Exercise →
Return the data below unaltered, but strip out the pictures.

Dataset content →

Content starts

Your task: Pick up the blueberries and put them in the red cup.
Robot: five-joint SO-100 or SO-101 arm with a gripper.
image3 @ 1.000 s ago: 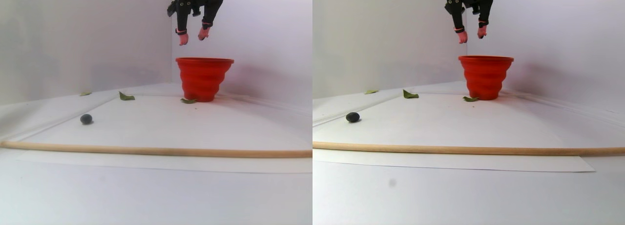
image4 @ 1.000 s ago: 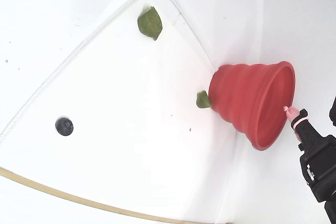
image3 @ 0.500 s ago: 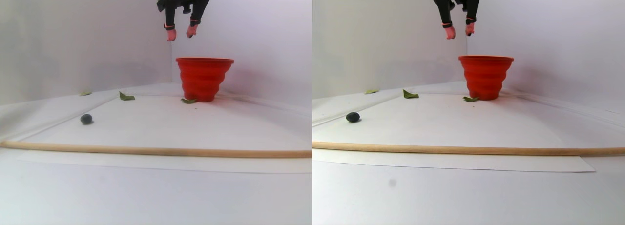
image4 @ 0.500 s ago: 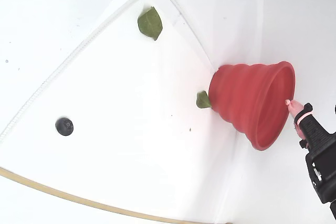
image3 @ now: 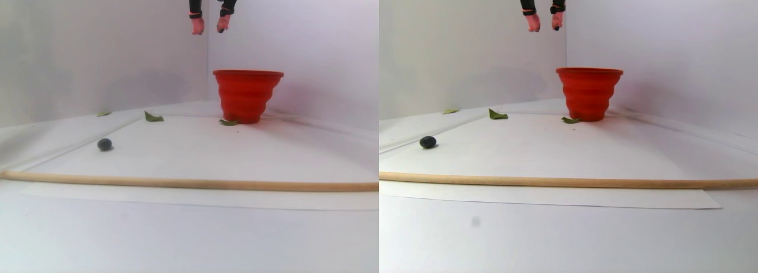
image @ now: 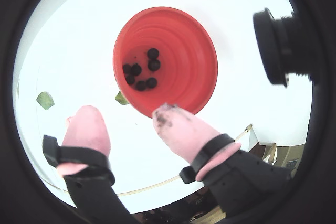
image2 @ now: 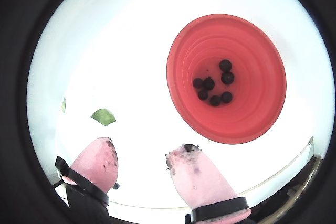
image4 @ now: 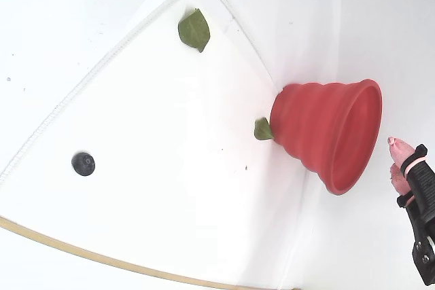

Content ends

Written response →
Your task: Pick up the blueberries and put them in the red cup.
Robot: five-joint SO-100 or SO-101 arm with a gripper.
image3 @ 1.000 s ago: 
image4 @ 1.000 s ago: 
image3 @ 0.500 s ago: 
image4 @ 0.500 s ago: 
image3 @ now: 
image @ now: 
image2 @ now: 
image4 @ now: 

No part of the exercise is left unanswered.